The idea that morphology constrained behaviour and that human groups could be ranked on a progressive evolutionary scale was once applied to all humans, living and fossil. As anthropology, social science, and society changed in the years immediately surrounding the second world war, this morpho-behavioural model gradually receded until it was restricted to a mere paleoanthropological refugium. It has been tolerated there ever since, probably because it deals with others and not with us. It accepts all modern humans as part of one and the same group. It applies classical race theory to modern humans, of course, but only ranks extinct forms, and it ranks them safely below all of us.

Since then, a thin genetic patina has gently grown over the paleoanthropological theoretic body, but it is too early to say the extent to which it will infuse and transform it. ‘Squiggles on teeth’, as Brace would have it, still drive the classification of hominin fossils. Assumptions about the morphologically determined technological and social capabilities of our ancestors (or cousins, or both), such as the Neandertal continue to shape models of what Brace surely still laments is not human evolutionary theory.

Neo-classical race theory

Meanwhile, a new genetically driven theory of the permanence of human types is emerging in other fields such as evolutionary psychology. Another, based on the primacy and inflexibility of cultural inheritance, is taking over the public mind.

The core concepts of classical biological race theory were the dominance of morphology and the permanence of human types. People were prisoners of their inherited morphology and of its social and behavioural potential. They could achieve, but not exceed that potential, and the best they could do for their children was to pass it on. These two concepts were successfully attacked and scientifically laid to rest by anthropologists and others in the mid-20th century.

For a worrisomely growing sector of academia, people are now prisoners of their inherited genetics and their potential, but in a way that strangely recalls the ‘one gene, one trait’ model that sometimes sought to explain the classical morphological race model. According to this view, differences between groups are difficult to overcome. Intelligence, the main indicator of quality (of the stock, one might infer), is measurable according to a simple linear scale which completely ignores any notion of differential and local adaptation and fitness.

Most importantly, groups can be ranked by this measure of average intelligence on a scale that uncomfortably recalls the worst of the Kiplingesque unilinear classical evolutionary fantasies. Not surprisingly, the poor, the marginalized, the racialized, the structurally disadvantaged, consistently find themselves at the bottom of all rankings.

An equally worrisome development is that in public discourse, in politics, in the news, there is a growing sense that people are prisoners of their inherited culture, which is just as inflexible, permanent, unforgiving, and limiting as the morphology of the 19th century or the genetics of the neo-classical race model.

It seems that the public has internalized the idea that morphological traits (such as skin colour) don’t determine behaviour, culture, or social potential. So far so good. However, they have seized on an alternative akin to the old Culture of Poverty, and have simply plugged it into their world-view to replace the morphological determinism they had to wrench out of it in the post-war years. People are now prisoners of their culture, and so are their children, and their children, and so on.
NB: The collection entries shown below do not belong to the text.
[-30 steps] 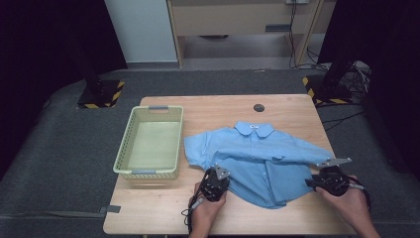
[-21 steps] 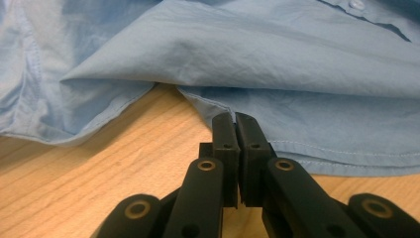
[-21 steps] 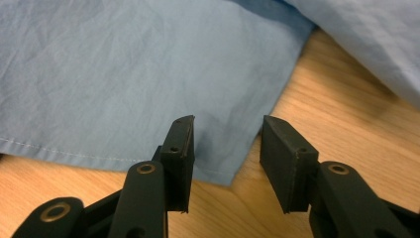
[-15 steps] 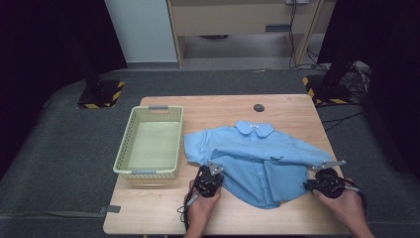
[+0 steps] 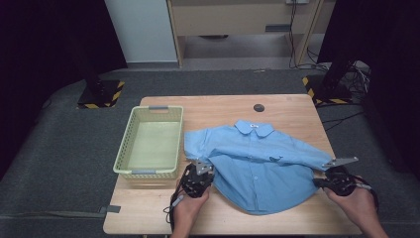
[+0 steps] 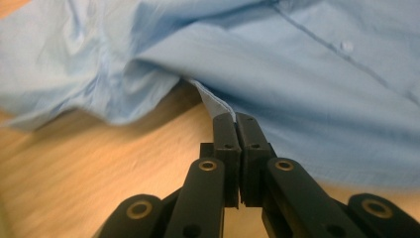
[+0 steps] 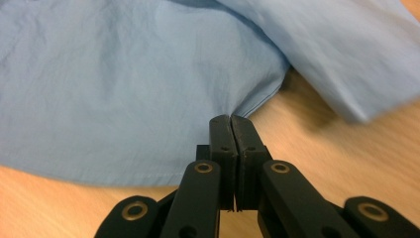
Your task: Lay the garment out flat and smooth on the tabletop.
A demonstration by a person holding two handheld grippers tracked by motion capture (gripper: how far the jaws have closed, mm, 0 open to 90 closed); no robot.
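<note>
A blue shirt (image 5: pixel 257 168) lies spread, collar away from the person, on a wooden table (image 5: pixel 287 106) beside a green basket (image 5: pixel 151 144). L gripper (image 6: pixel 233 119) is pinched tight on the shirt's side edge near the armpit. R gripper (image 7: pixel 232 121), its jaws having just been closing, now clamps the opposite side hem w/ fabric between them.

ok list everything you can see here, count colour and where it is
shirt: 1, light blue, spread front-up on the table, collar at the far side
basket: 1, pale green, left part of the table, beside the shirt
round disc: 1, dark, far side of the table beyond the collar
table: 1, light wood
striped stand bases: 2, yellow and black, on the floor at either far corner
left gripper: 1, black, fingers shut on the shirt's left side edge
right gripper: 1, black, fingers shut on the shirt's right side edge
</note>
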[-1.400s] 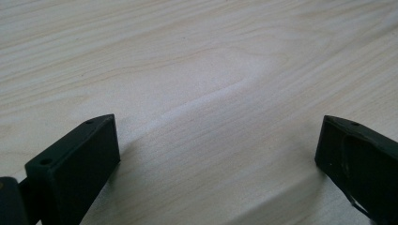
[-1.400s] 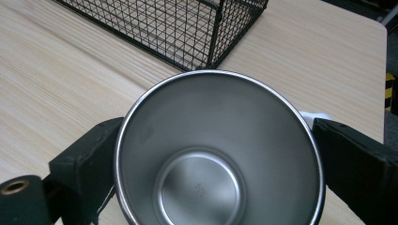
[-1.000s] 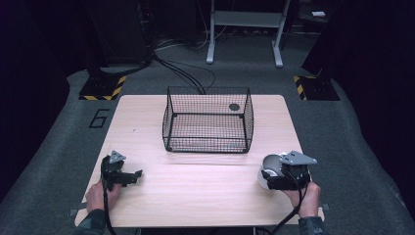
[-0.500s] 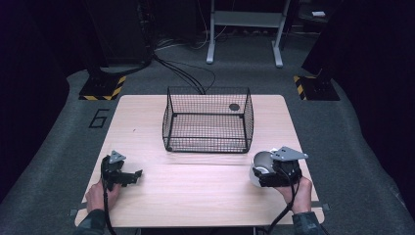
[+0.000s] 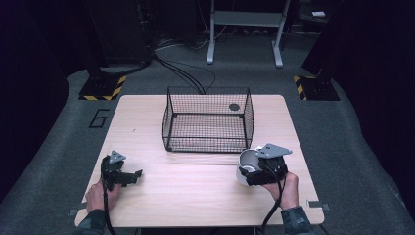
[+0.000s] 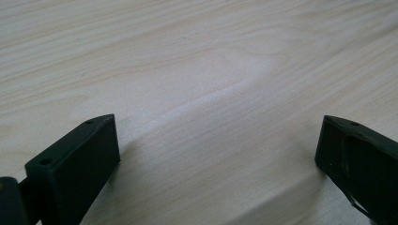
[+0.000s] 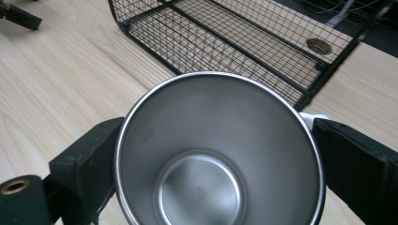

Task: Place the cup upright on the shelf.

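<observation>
right hand-held gripper (image 5: 250,172) at the near right of the table (image 5: 195,196), clamped on a steel cup (image 5: 246,165). in the right gripper view we look straight down into the cup (image 7: 213,154): bright rim, brushed metal inside, flat round bottom, nothing in it. one black jaw presses the cup wall on each side. a bit of white shows past the rim by the jaw on the right of that view; we cannot tell what it is.

from the high view the cup is white outside and sits just in front of the near right corner of the wire basket (image 5: 207,119), close to it but apart. whether it rests on the table or is lifted we cannot tell. the person's right hand (image 5: 286,188) holds the gripper from behind, with the cable trailing toward the table's near edge.

the basket is black mesh, open-topped, mid-table toward the far side. a small round hole (image 5: 234,106) in the table top shows through its far right corner.

left hand-held gripper (image 5: 128,178) at the near left, well apart from cup and basket. in its own view the jaws stand wide apart with bare wood grain (image 6: 211,93) between them, low over the table.
</observation>
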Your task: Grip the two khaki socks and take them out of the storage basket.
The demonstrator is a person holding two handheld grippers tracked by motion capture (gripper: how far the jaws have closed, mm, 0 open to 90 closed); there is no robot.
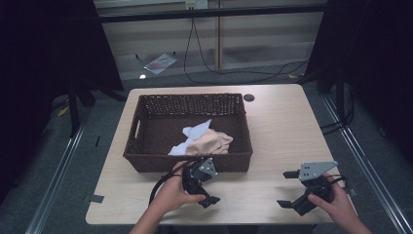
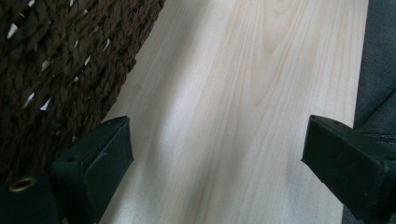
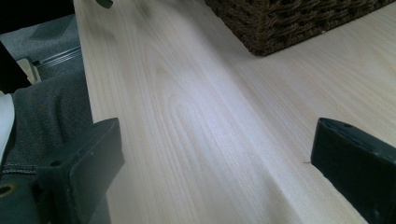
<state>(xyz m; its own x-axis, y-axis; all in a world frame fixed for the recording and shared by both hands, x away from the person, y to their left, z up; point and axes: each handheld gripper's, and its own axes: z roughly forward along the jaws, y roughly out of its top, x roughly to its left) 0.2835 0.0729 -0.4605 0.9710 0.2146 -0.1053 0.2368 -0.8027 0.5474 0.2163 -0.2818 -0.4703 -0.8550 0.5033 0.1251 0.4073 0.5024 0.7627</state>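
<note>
A dark brown woven basket (image 1: 146, 127) stands on the far-left part of the pale wooden table (image 1: 282, 126), its long side running left to right, with a slot handle cut into its left end wall. Inside it, toward the near right of its floor, lies a crumpled peach-coloured cloth (image 1: 213, 142), and a pale blue-white cloth (image 1: 194, 132) lies partly on it and trails off to its near left; the two touch and overlap. The rest of the basket floor is bare weave. The left tongs (image 1: 208, 181) sit in the person's left hand (image 1: 171, 195) just in front of the basket's near wall, close to it but outside it, over the table; in the left gripper view the jaws stand wide apart with only bare wood between them and the basket wall just beside one jaw. The right tongs (image 1: 288, 189), held in the right hand (image 1: 336, 199), are well off to the right near the table's near edge, far from the basket; their jaws too are spread wide and grip nothing. A small dark round cap (image 1: 249, 97) is set in the table just beyond the basket's far right corner.
</note>
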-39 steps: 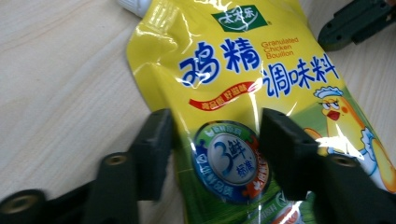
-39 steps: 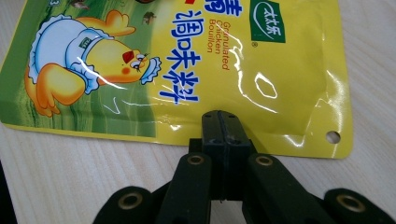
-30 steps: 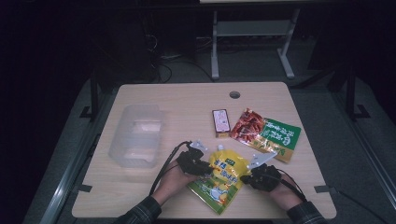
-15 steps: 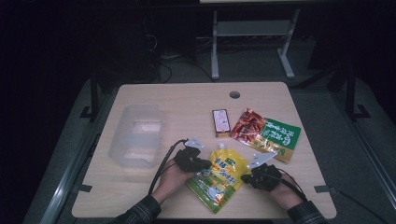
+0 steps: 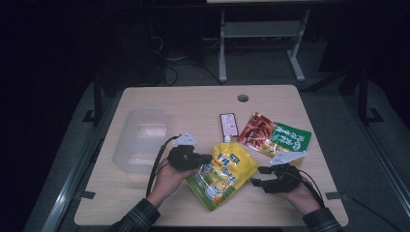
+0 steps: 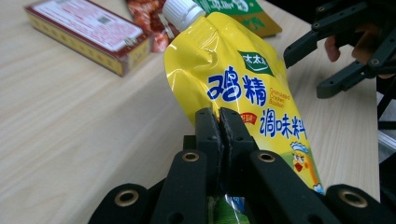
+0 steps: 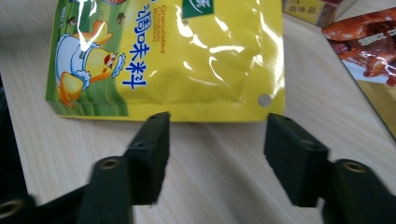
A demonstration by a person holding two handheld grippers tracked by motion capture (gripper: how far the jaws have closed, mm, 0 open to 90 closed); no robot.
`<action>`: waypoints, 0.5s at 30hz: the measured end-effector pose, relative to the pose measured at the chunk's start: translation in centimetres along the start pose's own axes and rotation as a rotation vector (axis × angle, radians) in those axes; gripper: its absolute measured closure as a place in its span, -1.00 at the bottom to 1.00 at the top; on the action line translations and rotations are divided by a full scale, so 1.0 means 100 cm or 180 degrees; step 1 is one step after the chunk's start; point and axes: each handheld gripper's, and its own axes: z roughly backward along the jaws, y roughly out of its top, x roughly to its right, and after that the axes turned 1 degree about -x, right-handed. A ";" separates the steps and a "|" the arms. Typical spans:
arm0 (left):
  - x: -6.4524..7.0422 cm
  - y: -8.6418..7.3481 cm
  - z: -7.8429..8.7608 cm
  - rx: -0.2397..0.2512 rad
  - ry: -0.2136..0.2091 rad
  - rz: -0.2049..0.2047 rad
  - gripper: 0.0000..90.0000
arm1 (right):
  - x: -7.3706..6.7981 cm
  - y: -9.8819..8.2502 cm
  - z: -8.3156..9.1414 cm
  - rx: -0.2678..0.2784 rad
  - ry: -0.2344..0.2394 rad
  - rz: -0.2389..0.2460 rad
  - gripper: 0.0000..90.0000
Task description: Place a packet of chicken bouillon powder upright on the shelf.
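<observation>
In the left gripper view the left claw (image 6: 219,135) covers the lower edge of the pouch (image 6: 243,88), and the box (image 6: 88,32) is cut off at the top edge. In the right gripper view the pouch's upper part, with its cap, runs out past the top edge, and the red packet (image 7: 369,51) is cut at the right edge. In the high view the print on the box and the packets is too small to read. The floor beyond the worktop (image 5: 193,101) is lost in darkness.

Left gripper (image 5: 205,158), right gripper (image 5: 256,176): black jaws, brass-ringed pivots, grey three-cornered plates, black cables; plaid sleeves (image 5: 138,217).
</observation>
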 end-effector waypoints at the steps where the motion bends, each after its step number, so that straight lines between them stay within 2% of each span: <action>1: -0.001 0.000 0.003 0.0034 -0.0013 0.0000 0.95 | 0.001 -0.001 0.001 0.0030 0.0000 -0.0019 -0.20; 2: 0.000 0.001 0.005 0.0058 -0.0008 0.0010 0.95 | 0.003 -0.001 0.000 0.0069 0.0018 -0.0041 -0.31; 4: 0.000 0.001 0.010 0.0108 -0.0015 0.0007 0.95 | 0.006 -0.002 0.000 0.0138 0.0124 -0.0123 -0.39; 9: 0.003 0.002 0.015 0.0175 -0.0058 0.0008 0.95 | 0.009 0.000 -0.008 0.0286 0.0380 -0.0223 -0.49; 15: 0.008 0.005 0.018 0.0205 -0.0118 -0.0060 0.95 | 0.010 0.008 -0.021 0.0410 0.0592 -0.0192 -0.53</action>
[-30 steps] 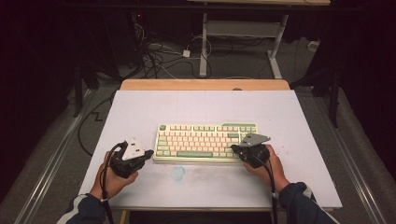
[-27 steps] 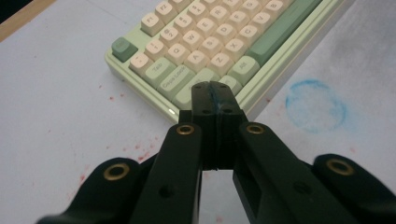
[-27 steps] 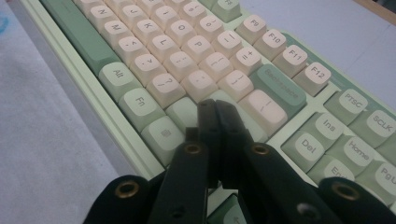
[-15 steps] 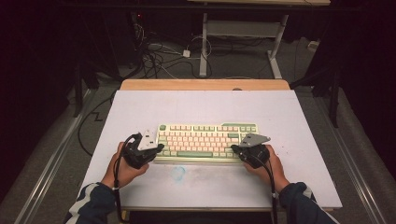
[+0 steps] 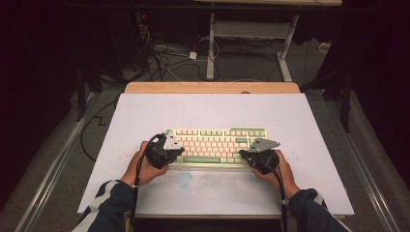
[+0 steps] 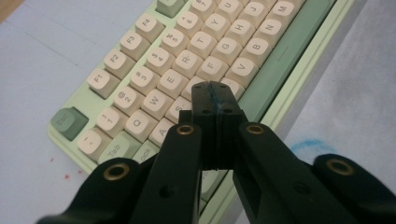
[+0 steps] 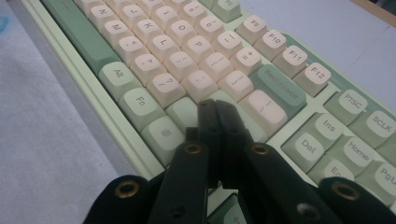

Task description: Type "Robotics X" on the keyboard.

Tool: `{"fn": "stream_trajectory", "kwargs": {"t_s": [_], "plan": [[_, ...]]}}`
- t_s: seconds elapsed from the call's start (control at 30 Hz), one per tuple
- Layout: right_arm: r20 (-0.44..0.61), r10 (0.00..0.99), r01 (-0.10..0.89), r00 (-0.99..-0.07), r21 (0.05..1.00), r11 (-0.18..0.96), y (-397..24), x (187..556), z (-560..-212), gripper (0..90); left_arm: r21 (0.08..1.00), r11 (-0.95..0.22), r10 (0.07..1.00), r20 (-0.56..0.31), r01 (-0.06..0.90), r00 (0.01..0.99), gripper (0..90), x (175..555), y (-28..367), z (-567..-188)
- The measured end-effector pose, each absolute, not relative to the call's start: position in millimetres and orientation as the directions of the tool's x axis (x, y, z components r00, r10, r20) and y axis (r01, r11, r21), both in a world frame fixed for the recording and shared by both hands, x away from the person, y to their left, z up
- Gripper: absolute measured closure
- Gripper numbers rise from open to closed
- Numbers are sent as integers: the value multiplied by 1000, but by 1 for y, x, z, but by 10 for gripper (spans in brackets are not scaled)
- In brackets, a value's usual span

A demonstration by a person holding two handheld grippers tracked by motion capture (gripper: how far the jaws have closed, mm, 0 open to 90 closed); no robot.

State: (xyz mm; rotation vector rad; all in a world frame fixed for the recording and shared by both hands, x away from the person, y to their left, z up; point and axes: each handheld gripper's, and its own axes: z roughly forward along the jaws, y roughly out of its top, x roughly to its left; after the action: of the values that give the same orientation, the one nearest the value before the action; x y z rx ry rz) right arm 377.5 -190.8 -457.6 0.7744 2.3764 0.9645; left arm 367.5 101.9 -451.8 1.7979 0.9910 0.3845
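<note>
A pale green keyboard with cream keycaps (image 5: 217,145) lies at the centre of the high view on a white tabletop (image 5: 208,111). The left gripper (image 5: 167,153), jaws pressed together, rests over the keyboard's lower-left corner; in its own view the tips sit above the letter keys. The right gripper (image 5: 258,157), jaws likewise together, covers the lower-right corner near the Shift row.
</note>
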Motion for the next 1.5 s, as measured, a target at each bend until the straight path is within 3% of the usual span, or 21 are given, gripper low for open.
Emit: {"fn": "stream_trajectory", "kwargs": {"t_s": [0.53,1.0,1.1,1.27,1.5], "plan": [[-204,644,321,-738,733,600,-190,377,-458,900,864,-200,775,-148,462,614,877,379,91,-464],[-205,643,321,-738,732,601,-190,377,-457,900,873,-218,721,-158,437,674,877,356,81,-463],[-204,643,321,-738,731,602,-190,377,-457,900,863,-260,721,-126,434,681,877,354,77,-470],[-207,642,319,-738,732,602,-190,377,-458,900,875,-200,724,-171,440,668,874,358,83,-461],[-209,643,319,-737,731,603,-190,377,-458,900,879,-187,768,-147,438,623,870,371,88,-463]]}}
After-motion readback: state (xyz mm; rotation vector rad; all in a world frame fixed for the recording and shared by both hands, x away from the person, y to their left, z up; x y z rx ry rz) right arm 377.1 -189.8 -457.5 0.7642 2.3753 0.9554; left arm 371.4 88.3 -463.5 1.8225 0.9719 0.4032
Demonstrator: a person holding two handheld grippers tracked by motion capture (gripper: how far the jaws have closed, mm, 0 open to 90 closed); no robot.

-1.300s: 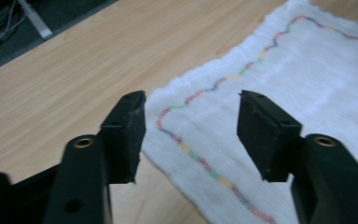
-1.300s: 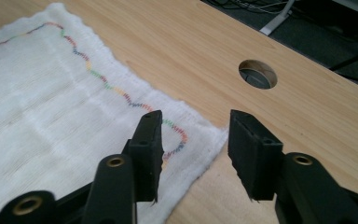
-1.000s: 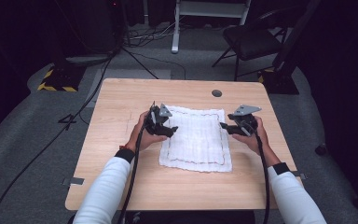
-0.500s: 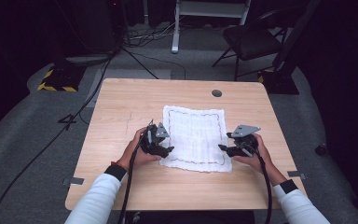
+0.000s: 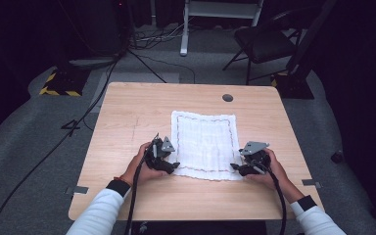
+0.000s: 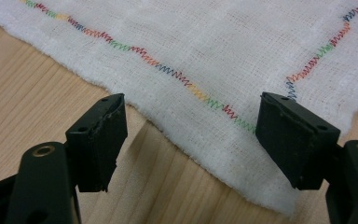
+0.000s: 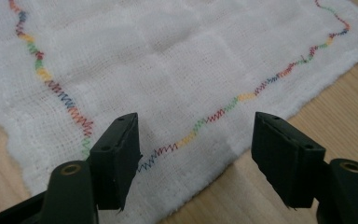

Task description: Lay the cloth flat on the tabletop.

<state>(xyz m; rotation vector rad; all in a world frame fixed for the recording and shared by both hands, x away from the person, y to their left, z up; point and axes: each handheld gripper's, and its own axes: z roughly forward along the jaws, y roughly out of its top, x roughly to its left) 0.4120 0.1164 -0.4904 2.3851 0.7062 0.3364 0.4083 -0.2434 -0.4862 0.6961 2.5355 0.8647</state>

It isn’t unusual to hear on cable news panels, lamentations about inner-city culture, for example.

The depressing conclusion of all this is that the second world war was not, in fact, followed by a selection episode in which classical race theory became extinct, or even fundamentally modified. Neo-classical race theory, in both its genetically driven academic incarnation and its culturally bound public form, is merely phenotypically different from classical race theory. It is the expression of the same underlying code in a different environment. Classical race theory is, it would seem, more phenotypically plastic than many thought, and hence, more permanent.